Weekly Market Recap and Tom's Take, September 11, 2020

Corn into Cash Ag Nook money


December corn gained 3 1/2 today, closing $3.68 1/2, 3.58, which is up 10 1/2 for the week. March corn was up 3 1/4 today, ending at $3.78 1/4, adding close to a dime this week.

November soybeans gained 18 1/2 today, to finish at $9.96, up another 28 week-on-week. January beans added 17 3/4 today and finished at $9.99 1/4, gaining almost 26 for the week.

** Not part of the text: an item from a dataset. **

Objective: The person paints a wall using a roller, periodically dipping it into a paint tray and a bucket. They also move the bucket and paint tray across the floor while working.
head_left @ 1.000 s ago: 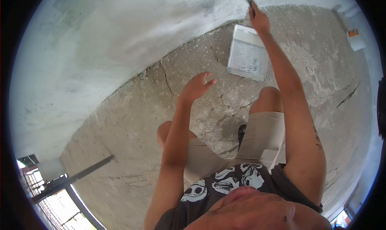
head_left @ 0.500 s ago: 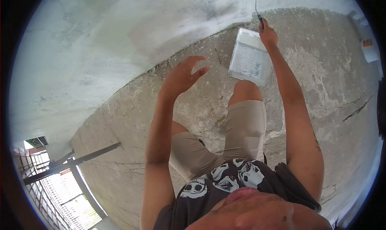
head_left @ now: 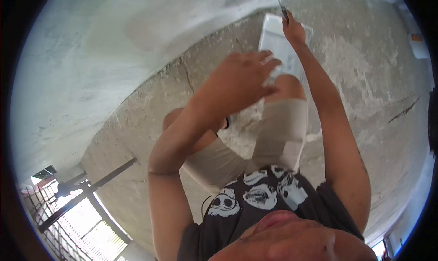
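Observation:
My right hand (head_left: 294, 32) is closed around the black handle of a paint roller (head_left: 284, 11). Its thin metal rod runs up out of the frame, and the roller head is out of view. Just left of and below that hand, a white-smeared paint tray (head_left: 273, 25) lies on the floor. My left hand (head_left: 244, 81) is raised in front of my knee with fingers apart, holding nothing. From this angle it overlaps the tray's lower left edge. My knee hides the tray's near end.
A pale, patchy painted wall (head_left: 105, 65) rises on the left and across the top. The rough concrete floor (head_left: 351, 69) is cracked. At the far right stands a white container (head_left: 417, 46) with an orange patch. A dark bar (head_left: 109, 175) and a bright barred opening (head_left: 91, 229) are at lower left.
My left hand has swung right and closer to the camera, now in front of the tray. My right hand and the roller sit slightly higher and further left; the roller head has left view.

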`<state>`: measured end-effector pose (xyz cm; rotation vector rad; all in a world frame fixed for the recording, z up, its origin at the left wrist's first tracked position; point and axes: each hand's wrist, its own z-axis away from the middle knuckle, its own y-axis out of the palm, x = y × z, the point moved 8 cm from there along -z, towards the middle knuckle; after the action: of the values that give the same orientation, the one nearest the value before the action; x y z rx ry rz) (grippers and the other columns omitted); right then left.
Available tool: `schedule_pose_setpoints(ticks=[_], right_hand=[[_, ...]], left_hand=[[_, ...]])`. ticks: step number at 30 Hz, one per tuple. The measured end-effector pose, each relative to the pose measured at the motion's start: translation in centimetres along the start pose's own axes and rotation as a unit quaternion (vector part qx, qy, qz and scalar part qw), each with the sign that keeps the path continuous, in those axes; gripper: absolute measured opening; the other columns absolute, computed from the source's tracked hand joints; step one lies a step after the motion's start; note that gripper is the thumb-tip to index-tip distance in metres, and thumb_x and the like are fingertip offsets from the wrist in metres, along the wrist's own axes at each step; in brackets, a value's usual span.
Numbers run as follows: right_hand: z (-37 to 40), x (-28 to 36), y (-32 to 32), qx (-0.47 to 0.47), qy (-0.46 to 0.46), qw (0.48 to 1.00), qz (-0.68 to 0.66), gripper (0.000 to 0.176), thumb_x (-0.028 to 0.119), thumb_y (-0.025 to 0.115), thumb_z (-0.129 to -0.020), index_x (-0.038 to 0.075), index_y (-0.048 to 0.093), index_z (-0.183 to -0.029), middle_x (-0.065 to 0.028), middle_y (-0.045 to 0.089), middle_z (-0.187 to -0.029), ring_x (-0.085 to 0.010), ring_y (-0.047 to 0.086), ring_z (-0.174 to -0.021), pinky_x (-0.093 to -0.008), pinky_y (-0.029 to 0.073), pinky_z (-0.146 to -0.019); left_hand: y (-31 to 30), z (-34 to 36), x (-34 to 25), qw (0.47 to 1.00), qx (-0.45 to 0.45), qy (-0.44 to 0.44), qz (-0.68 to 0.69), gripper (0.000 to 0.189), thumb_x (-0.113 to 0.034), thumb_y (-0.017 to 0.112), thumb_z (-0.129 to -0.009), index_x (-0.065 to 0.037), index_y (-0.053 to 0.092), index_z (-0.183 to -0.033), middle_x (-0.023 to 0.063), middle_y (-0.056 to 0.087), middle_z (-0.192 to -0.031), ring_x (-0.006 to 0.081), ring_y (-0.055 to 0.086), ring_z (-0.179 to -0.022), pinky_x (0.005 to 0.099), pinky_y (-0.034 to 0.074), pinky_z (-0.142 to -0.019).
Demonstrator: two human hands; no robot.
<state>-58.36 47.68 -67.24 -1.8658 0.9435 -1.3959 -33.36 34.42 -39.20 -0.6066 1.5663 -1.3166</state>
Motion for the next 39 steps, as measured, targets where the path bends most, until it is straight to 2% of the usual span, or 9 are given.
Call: schedule_pose_setpoints(ticks=[8,12,14,17,23,26,29,32,39], right_hand=[[-3.9,6.0,-8.7,-0.057,-0.015,0.998,-0.039,0.045,0.041,0.048,-0.099,0.018,0.048,-0.137,-0.0238,0.068,-0.079,-0.0467,0.066,-0.074,-0.0549,0.054,-0.066],[-0.3,2.2,-2.0,-0.011,0.013,1.000,0.002,0.046,0.041,0.050,-0.097,0.018,0.050,-0.137,-0.0258,0.068,-0.078,-0.0456,0.066,-0.073,-0.0556,0.054,-0.068],[1.9,0.4,0.8,0.074,0.056,0.995,0.036,0.047,0.043,0.048,-0.098,0.019,0.050,-0.138,-0.0280,0.068,-0.087,-0.0469,0.066,-0.083,-0.0586,0.052,-0.076],[2.7,0.6,1.3,0.090,0.050,0.995,0.003,0.046,0.042,0.048,-0.098,0.017,0.050,-0.137,-0.0278,0.068,-0.087,-0.0472,0.066,-0.083,-0.0581,0.051,-0.075],[-2.0,6.3,-7.1,-0.030,0.024,0.989,-0.145,0.047,0.039,0.049,-0.098,0.008,0.051,-0.134,-0.0285,0.067,-0.086,-0.0489,0.065,-0.082,-0.0566,0.052,-0.072],[-1.0,4.2,-2.9,-0.030,0.027,0.997,-0.070,0.048,0.039,0.050,-0.098,0.008,0.051,-0.135,-0.0286,0.067,-0.088,-0.0485,0.065,-0.083,-0.0564,0.052,-0.072],[3.4,1.5,3.3,0.078,0.062,0.995,-0.015,0.047,0.045,0.045,-0.098,0.019,0.050,-0.137,-0.0290,0.068,-0.092,-0.0477,0.066,-0.085,-0.0582,0.053,-0.078],[4.9,1.4,4.9,0.113,0.047,0.992,-0.027,0.045,0.042,0.049,-0.098,0.019,0.052,-0.136,-0.0266,0.068,-0.091,-0.0469,0.066,-0.084,-0.0569,0.053,-0.075],[1.0,6.9,-5.8,0.012,0.034,0.997,-0.067,0.041,0.039,0.053,-0.097,0.016,0.057,-0.131,-0.0237,0.069,-0.083,-0.0432,0.067,-0.081,-0.0537,0.053,-0.071]], left_hand=[[3.7,-0.2,1.2,0.986,0.101,0.115,0.064,0.051,-0.041,0.061,-0.092,-0.005,0.054,-0.127,0.0166,0.056,-0.130,0.0324,0.057,-0.118,0.0452,0.043,-0.098],[5.4,-0.2,3.0,0.981,0.168,0.083,0.054,0.050,-0.041,0.064,-0.090,-0.002,0.056,-0.120,0.0185,0.060,-0.119,0.0336,0.061,-0.110,0.0455,0.046,-0.092],[4.5,-0.2,2.4,0.984,0.142,0.092,0.050,0.050,-0.042,0.064,-0.090,-0.002,0.057,-0.119,0.0183,0.060,-0.118,0.0336,0.062,-0.109,0.0450,0.046,-0.092],[1.9,0.5,0.2,0.984,0.125,0.112,0.060,0.053,-0.042,0.062,-0.090,-0.003,0.055,-0.124,0.0185,0.058,-0.125,0.0334,0.060,-0.113,0.0443,0.045,-0.094],[2.6,1.7,0.1,0.976,0.131,0.137,0.111,0.053,-0.043,0.062,-0.091,-0.003,0.054,-0.126,0.0195,0.055,-0.132,0.0350,0.058,-0.116,0.0446,0.045,-0.097],[3.0,1.6,2.2,0.986,0.095,0.114,0.074,0.054,-0.044,0.062,-0.090,-0.003,0.055,-0.125,0.0215,0.053,-0.134,0.0356,0.056,-0.119,0.0452,0.044,-0.098],[1.2,1.3,3.6,0.994,0.032,0.095,0.046,0.057,-0.045,0.061,-0.091,-0.003,0.054,-0.128,0.0238,0.047,-0.141,0.0366,0.050,-0.128,0.0465,0.041,-0.103],[-0.3,1.0,4.1,0.997,0.003,0.076,0.018,0.059,-0.046,0.059,-0.091,-0.003,0.052,-0.130,0.0250,0.043,-0.144,0.0377,0.045,-0.133,0.0476,0.039,-0.105],[-0.8,1.2,2.0,0.995,0.030,0.095,0.024,0.059,-0.047,0.058,-0.092,-0.004,0.051,-0.131,0.0234,0.039,-0.147,0.0384,0.042,-0.135,0.0482,0.039,-0.107]])
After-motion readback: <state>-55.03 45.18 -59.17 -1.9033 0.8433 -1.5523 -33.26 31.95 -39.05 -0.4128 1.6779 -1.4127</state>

The BIG story this week was the release of the USDA’s latest WASDE report today. This Worldwide Agriculture Supply and Demand Estimate has been anxiously anticipated for a while now, especially after the storms we saw on August 10th. The last WASDE was on August 12th, just 2 days after the derecho, and didn’t attempt to include any info from that storm event. Here is some of their data:

For corn, the USDA estimated this year's corn crop at 14.9 billion bushels using a yield of 178.5 bushels per acre, which is right in line with the expected estimates by trading companies. They also pegged U.S. corn ending stocks for 2020/21 at 2.503 billion bushels, down from 2.756 billion the previous month, and just above the average trade guesstimate of 2.451 billion. They did adjust harvested acres to 83.5 million, down from the previous number just above 84 million, but nowhere near the average estimate of 81.3 million. Most analysts try to project the “final” USDA numbers though, not necessarily this month’s number, so we should expect the acreage number to continue to fall in subsequent reports until we see the “final” numbers in January. On the demand side, there were some interesting notes as well as USDA increased its corn export target for next year by 100 million bushels, while cutting both feed and ethanol demand each by 100 million bushels. USDA's world stocks fell, largely due to the nearly 10 million metric ton reduction in U.S. production.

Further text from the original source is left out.